### YOUR GOAL
From the first line through the line containing "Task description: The", transcribe the records exactly and include no other lines.

### PROVIDED RECORDS

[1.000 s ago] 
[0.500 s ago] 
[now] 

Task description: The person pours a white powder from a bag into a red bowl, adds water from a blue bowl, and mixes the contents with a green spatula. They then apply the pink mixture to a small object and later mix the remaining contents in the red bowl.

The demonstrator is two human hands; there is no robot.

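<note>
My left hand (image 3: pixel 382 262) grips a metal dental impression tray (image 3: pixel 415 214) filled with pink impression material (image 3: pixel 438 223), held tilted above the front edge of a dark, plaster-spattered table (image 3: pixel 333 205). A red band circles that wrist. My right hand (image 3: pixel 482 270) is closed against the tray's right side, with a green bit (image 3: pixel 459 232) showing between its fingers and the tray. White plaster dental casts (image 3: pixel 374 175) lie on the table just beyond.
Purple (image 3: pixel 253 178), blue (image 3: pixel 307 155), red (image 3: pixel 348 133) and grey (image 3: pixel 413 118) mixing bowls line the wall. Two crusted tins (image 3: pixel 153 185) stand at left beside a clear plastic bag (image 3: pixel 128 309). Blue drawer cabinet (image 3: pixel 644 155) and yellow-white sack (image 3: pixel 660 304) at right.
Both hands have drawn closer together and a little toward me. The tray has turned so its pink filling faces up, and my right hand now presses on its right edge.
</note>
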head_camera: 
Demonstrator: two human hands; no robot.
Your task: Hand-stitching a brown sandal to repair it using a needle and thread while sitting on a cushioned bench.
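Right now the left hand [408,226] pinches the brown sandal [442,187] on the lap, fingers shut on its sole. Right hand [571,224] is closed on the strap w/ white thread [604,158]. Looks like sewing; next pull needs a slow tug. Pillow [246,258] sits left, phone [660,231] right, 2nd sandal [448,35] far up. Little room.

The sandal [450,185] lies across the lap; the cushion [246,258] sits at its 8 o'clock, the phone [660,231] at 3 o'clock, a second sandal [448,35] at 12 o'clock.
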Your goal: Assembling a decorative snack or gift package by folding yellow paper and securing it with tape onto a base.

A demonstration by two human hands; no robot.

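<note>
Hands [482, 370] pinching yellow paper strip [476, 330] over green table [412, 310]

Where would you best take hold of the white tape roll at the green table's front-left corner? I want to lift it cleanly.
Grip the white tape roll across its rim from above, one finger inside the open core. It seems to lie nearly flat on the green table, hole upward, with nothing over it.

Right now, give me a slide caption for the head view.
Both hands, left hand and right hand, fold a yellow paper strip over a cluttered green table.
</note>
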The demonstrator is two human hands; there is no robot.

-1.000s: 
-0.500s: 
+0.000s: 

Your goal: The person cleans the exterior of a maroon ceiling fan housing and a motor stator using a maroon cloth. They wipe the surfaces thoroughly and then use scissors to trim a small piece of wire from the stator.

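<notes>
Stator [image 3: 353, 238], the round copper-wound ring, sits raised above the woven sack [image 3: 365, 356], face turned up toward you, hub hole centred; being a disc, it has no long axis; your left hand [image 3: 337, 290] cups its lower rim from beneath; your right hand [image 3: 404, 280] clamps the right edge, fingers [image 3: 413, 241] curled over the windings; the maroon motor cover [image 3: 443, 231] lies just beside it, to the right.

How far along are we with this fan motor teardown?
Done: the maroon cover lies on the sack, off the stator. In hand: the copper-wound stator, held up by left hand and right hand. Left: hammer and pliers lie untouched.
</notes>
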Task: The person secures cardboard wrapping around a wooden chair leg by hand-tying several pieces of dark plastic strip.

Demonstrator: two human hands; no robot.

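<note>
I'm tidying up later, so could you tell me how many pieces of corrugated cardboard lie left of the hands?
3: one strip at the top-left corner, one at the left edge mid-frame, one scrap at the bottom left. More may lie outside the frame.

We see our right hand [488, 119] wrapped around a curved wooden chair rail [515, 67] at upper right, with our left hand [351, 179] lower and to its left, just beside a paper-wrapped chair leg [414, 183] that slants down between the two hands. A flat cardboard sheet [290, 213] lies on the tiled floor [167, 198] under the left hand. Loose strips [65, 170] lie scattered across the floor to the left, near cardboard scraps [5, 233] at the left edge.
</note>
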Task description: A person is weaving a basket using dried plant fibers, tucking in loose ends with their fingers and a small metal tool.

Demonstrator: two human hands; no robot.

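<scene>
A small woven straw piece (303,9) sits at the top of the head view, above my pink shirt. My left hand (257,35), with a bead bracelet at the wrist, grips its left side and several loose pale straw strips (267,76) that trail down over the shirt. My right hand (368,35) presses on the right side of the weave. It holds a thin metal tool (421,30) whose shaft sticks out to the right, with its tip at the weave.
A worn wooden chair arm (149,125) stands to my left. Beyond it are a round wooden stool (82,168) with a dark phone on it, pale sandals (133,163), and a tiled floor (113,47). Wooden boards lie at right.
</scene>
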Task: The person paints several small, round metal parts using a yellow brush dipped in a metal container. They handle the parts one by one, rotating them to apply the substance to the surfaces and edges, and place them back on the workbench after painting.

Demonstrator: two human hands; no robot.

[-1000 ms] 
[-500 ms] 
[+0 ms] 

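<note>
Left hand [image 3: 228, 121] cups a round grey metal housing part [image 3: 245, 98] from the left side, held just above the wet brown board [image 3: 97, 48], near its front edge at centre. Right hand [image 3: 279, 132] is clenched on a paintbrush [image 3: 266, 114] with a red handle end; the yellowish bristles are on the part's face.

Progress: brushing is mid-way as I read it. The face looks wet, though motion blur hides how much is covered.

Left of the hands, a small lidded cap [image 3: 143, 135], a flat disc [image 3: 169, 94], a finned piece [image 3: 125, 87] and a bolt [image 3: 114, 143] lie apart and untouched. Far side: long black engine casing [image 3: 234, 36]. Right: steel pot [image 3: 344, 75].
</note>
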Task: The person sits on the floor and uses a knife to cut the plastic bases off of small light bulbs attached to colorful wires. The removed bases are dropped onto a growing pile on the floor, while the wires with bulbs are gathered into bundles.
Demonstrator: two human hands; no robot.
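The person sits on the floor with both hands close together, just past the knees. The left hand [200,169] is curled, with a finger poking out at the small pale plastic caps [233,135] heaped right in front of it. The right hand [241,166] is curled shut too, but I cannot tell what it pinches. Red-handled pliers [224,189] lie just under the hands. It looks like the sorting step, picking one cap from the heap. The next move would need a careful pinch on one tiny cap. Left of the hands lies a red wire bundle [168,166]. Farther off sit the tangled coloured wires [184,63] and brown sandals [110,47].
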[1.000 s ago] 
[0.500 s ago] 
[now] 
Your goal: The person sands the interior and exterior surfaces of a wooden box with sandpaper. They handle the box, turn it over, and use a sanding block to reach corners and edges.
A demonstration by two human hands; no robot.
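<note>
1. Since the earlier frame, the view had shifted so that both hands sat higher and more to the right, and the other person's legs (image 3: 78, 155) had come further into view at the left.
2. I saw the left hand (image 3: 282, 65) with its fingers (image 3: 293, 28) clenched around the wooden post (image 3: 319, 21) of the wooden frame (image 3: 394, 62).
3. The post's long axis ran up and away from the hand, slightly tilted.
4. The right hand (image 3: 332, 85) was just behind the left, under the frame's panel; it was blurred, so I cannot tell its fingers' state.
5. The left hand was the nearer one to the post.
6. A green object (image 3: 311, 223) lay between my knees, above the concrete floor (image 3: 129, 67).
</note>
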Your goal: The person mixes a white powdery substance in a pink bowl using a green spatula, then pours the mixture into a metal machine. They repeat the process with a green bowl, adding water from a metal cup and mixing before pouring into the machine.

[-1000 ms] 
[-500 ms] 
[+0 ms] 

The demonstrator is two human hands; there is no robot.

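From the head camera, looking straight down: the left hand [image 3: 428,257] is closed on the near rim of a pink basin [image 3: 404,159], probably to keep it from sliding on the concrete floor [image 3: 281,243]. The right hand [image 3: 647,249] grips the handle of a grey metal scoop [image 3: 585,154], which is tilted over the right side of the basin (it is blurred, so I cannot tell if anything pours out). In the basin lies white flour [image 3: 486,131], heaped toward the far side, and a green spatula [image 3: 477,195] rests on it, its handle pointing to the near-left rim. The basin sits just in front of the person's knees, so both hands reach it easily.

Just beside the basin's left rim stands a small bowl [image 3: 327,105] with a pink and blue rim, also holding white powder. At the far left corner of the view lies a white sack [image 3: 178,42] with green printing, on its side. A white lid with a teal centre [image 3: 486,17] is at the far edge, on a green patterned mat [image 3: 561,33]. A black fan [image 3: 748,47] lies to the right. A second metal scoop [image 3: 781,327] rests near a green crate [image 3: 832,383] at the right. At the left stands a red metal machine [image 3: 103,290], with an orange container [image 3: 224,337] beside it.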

### SOLUTION FOR THIS TASK
[1.000 s ago] 
[0.500 s ago] 
[now] 

Task description: The person pours a white powder from a bag into a red bowl, adds water from a blue bowl, and mixes the contents with a green spatula. They then apply the pink mixture to a small object and later mix the remaining contents in the red bowl.

This completes the output for the exercise.